FIG. 6 illustrates satellite image 500 with a well pad as generated
in accordance with aspects of the present invention. As shown in
the figure, well site 502 is circular and is surrounded by a
generated well pad 602, which is also circular. The size and shape
of a well pad may be predetermined in some embodiments. In other
embodiments, the size and shape of a well pad may be a function of
some predetermined detectable parameter. As mentioned previously,
well pad 602 is generated so as to extend the area of detection
around well site 502 for gas flaring. This will be described with
additional reference to FIGS. 7A-7D.
FIGS. 7A-D illustrate example images of a well site gas flare, in
accordance with aspects of the present invention. In FIGS. 7A-D, a
gas flare corresponds to an amount of gasses that are burned at
well site 502 at a time t.sub.1. The gasses that are burned may
include a plurality of different flammable gasses that are
extracted from well site 502. The each gas might burn at a
different temperature, producing a specific signature, depending on
the amount of each gas that is burned.
FIG. 7A illustrates an example multi-spectrum image 700 of plot of
land 500 of FIG. 5B, at time t.sub.1. Multi-spectrum image 700
includes an RGB image of well site 502, of well pad 602 and a
multi-spectrum image 702 of a gas flare at time t.sub.1.

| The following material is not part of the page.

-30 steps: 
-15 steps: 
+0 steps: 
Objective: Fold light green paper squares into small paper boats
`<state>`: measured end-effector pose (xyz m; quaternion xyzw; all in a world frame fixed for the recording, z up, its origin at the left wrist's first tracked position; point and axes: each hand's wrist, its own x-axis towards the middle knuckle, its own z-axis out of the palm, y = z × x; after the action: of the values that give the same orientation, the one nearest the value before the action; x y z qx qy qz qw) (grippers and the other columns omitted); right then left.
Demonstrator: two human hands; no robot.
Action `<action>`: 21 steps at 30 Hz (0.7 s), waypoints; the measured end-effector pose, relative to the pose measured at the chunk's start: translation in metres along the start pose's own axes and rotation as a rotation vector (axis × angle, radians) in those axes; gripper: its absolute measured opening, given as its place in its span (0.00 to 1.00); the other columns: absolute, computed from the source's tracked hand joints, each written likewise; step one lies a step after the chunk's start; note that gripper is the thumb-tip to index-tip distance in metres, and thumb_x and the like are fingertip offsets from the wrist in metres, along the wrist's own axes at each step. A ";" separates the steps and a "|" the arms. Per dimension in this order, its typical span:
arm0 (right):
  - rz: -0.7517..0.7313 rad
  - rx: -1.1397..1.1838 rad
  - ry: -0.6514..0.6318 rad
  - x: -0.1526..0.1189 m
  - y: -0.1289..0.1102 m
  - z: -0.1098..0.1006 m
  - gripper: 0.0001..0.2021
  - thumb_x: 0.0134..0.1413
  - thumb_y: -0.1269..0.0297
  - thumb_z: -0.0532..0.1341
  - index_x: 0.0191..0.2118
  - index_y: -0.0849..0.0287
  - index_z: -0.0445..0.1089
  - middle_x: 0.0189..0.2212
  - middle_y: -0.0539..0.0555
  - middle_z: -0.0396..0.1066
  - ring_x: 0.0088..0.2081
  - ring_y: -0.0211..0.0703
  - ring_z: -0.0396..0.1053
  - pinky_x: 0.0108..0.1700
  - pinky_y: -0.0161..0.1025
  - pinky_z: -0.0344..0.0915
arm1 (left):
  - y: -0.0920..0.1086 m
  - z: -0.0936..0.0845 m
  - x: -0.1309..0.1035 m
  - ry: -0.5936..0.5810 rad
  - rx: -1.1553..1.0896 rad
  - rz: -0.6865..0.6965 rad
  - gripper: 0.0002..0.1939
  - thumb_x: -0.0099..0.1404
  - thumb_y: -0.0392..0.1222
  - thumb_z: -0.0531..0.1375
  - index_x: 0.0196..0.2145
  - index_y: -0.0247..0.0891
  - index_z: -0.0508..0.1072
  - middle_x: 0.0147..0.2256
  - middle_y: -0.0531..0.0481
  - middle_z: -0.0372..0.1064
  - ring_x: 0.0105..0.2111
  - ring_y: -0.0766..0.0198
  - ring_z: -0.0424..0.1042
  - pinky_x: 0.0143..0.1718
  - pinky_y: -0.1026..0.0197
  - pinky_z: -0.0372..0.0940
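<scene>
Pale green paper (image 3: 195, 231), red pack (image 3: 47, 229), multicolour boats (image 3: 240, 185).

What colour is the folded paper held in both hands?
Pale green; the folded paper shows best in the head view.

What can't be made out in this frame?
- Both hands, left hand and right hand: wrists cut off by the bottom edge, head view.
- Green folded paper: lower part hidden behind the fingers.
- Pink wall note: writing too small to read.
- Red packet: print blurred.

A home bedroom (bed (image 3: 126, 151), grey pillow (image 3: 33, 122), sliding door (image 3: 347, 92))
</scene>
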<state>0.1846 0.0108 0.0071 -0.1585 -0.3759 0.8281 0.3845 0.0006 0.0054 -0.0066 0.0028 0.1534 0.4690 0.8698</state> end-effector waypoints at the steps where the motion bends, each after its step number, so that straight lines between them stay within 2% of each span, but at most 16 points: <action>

In this example, some of the gas that is extracted from the well
site is burned, resulting in a gas flare. The gas flare may be
viewed in the RGB spectrum in addition to the infrared spectrum,
thus producing multi-spectrum image 702. If viewed in multiple
distinct spectrums, multi-spectrum image 702, will be a composite
of images. This will be described with reference to FIGS.
7B-7D.
FIG. 7B illustrates an example spectrum image 704 of plot of land
500 of FIG. 5B. As shown in FIG. 7B, spectrum image 704 includes an
RGB image of well site 502, of well pad 602 and a spectrum image
706 of the gas flare in FIG. 7A at a time t.sub.1.
In this example embodiment, let spectrum image 706 be an image
within a lower portion of the infrared spectrum. In other words,
the portion of the gas flare at time t.sub.1 that is within a
relatively low temperature range shows up as the portion within
spectrum image 706.
FIG. 7C illustrates another example spectrum image 708 of plot of
land 500 of FIG. 5B. Spectrum image 708 includes an RGB image of
well site 502, of well pad 602 and another spectrum image 710 of
the gas flare in FIG. 7A at a time t.sub.1.
In this example embodiment, let spectrum image 708 be an image
within a higher portion of the infrared spectrum than the portion
associated with spectrum image 706 discussed above with reference
to FIG. 7B. In other words, the portion of the gas flare at time
t.sub.1 that is within a higher temperature range shows up as the
portion within spectrum image 708.
FIG. 7D illustrates another example spectrum image 712 of plot of
land 500 of FIG. 5B. Spectrum image 712 includes an RGB image of
well site 502, of well pad 602 and yet another spectrum image 714
of the gas flare in FIG. 7A at a time t.sub.1.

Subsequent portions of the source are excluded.